* [Goal of the exercise]:
Write out the lines below once more, exactly as they appear. Do not include pictures.

---------------

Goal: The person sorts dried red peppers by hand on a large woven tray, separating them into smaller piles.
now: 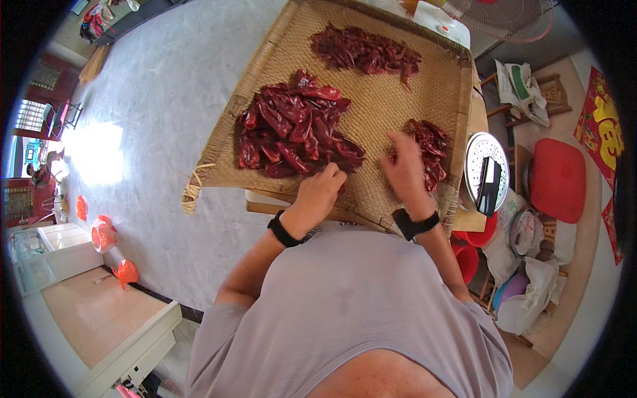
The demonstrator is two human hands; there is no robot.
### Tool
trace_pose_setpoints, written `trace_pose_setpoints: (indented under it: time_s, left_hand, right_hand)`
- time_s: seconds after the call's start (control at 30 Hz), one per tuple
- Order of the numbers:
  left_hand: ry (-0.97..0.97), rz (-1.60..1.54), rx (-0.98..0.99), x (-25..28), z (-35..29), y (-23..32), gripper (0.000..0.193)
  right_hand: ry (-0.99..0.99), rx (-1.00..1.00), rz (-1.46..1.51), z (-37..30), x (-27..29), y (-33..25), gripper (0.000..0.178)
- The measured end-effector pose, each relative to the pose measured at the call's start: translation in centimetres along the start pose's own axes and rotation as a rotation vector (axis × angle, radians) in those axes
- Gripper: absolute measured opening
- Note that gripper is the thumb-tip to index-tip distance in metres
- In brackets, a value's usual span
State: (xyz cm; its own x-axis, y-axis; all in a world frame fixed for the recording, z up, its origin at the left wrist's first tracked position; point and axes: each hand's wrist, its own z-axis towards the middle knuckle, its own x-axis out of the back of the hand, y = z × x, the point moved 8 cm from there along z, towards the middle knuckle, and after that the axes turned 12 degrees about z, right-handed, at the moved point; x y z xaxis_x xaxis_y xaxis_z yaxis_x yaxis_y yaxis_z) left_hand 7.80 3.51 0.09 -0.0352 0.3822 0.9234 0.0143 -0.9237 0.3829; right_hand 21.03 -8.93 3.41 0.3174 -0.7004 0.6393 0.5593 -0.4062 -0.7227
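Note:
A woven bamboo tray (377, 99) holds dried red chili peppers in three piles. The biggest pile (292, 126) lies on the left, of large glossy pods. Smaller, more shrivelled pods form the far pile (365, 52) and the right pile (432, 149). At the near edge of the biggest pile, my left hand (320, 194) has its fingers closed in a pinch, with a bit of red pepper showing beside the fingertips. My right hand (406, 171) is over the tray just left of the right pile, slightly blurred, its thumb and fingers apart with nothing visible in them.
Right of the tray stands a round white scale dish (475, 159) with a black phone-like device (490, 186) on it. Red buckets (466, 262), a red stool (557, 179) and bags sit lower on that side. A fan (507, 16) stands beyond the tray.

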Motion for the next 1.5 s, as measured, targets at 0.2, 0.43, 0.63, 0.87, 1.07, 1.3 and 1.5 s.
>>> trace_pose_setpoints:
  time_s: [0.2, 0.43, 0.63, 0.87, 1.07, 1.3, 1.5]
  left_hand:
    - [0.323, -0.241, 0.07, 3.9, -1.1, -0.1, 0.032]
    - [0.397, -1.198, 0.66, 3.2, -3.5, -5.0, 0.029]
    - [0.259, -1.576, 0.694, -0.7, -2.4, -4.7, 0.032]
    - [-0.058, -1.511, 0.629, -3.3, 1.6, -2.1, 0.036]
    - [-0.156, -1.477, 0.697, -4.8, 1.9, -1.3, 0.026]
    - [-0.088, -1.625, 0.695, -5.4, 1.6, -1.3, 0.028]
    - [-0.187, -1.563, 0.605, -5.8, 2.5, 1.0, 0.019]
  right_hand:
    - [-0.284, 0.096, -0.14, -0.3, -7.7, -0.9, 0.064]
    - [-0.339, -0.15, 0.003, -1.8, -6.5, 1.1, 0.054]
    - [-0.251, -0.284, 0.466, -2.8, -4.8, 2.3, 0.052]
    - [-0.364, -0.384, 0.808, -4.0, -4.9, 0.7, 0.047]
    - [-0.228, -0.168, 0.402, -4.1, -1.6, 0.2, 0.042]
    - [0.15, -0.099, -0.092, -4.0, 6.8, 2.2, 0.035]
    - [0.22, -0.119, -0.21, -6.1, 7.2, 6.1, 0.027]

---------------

* [Written reply]:
Goal: The person sorts dried red peppers by hand on a large woven tray, separating them into smaller piles.
now: 
The demonstrator is two human hands; there is no robot.
### Tool
trace_pose_setpoints, written `trace_pose_setpoints: (indented under it: time_s, left_hand, right_hand)`
- time_s: seconds after the call's start (control at 30 Hz), one per tuple
- Order of the numbers:
  left_hand: ry (-0.97..0.97), rz (-1.60..1.54), rx (-0.98..0.99), x (-25..28), z (-35..29), y (-23..32), gripper (0.000..0.193)
  right_hand: ry (-0.99..0.99), rx (-1.00..1.00), rz (-1.46..1.51), z (-37..30), x (-27..29), y (-33..25), gripper (0.000..0.178)
- The measured end-effector pose, each relative to the pose measured at the call's start: translation in centimetres along the start pose's own axes and rotation as a rotation vector (axis × angle, radians) in those axes
- Gripper: absolute measured opening
- Note that gripper is the thumb-tip to index-tip distance in metres
- In brackets, a value's usual span
State: (xyz cm; its own x-axis, y-axis; all in a world frame fixed for the recording, z up, its origin at the left wrist's first tracked position; point and axes: each hand's wrist, its own z-axis towards the middle knuckle, its own x-axis out of the back of the hand, y = z × x, the point moved 8 cm from there along z, towards the middle knuckle, and after that the axes turned 12 degrees about z, right-handed, at the moved point; x y z xaxis_x xaxis_y xaxis_z yaxis_x yaxis_y yaxis_z) left_hand 7.80 3.51 0.09 -0.0352 0.3822 0.9234 0.0143 -0.9237 0.3829; right_hand 21.03 -8.93 3.41 0.3174 -0.7004 0.6393 0.5593 -0.4062 -0.7227
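Note:
A woven bamboo tray (377, 99) holds dried red chili peppers in three piles. The biggest pile (292, 126) lies on the left, of large glossy pods. Smaller, more shrivelled pods form the far pile (365, 52) and the right pile (432, 149). At the near edge of the biggest pile, my left hand (320, 194) has its fingers closed in a pinch, with a bit of red pepper showing beside the fingertips. My right hand (406, 171) is over the tray just left of the right pile, slightly blurred, its thumb and fingers apart with nothing visible in them.
Right of the tray stands a round white scale dish (475, 159) with a black phone-like device (490, 186) on it. Red buckets (466, 262), a red stool (557, 179) and bags sit lower on that side. A fan (507, 16) stands beyond the tray.
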
Motion for the next 1.5 s, as measured, targets at 0.2, 0.43, 0.63, 0.87, 1.07, 1.3 and 1.5 s.
>>> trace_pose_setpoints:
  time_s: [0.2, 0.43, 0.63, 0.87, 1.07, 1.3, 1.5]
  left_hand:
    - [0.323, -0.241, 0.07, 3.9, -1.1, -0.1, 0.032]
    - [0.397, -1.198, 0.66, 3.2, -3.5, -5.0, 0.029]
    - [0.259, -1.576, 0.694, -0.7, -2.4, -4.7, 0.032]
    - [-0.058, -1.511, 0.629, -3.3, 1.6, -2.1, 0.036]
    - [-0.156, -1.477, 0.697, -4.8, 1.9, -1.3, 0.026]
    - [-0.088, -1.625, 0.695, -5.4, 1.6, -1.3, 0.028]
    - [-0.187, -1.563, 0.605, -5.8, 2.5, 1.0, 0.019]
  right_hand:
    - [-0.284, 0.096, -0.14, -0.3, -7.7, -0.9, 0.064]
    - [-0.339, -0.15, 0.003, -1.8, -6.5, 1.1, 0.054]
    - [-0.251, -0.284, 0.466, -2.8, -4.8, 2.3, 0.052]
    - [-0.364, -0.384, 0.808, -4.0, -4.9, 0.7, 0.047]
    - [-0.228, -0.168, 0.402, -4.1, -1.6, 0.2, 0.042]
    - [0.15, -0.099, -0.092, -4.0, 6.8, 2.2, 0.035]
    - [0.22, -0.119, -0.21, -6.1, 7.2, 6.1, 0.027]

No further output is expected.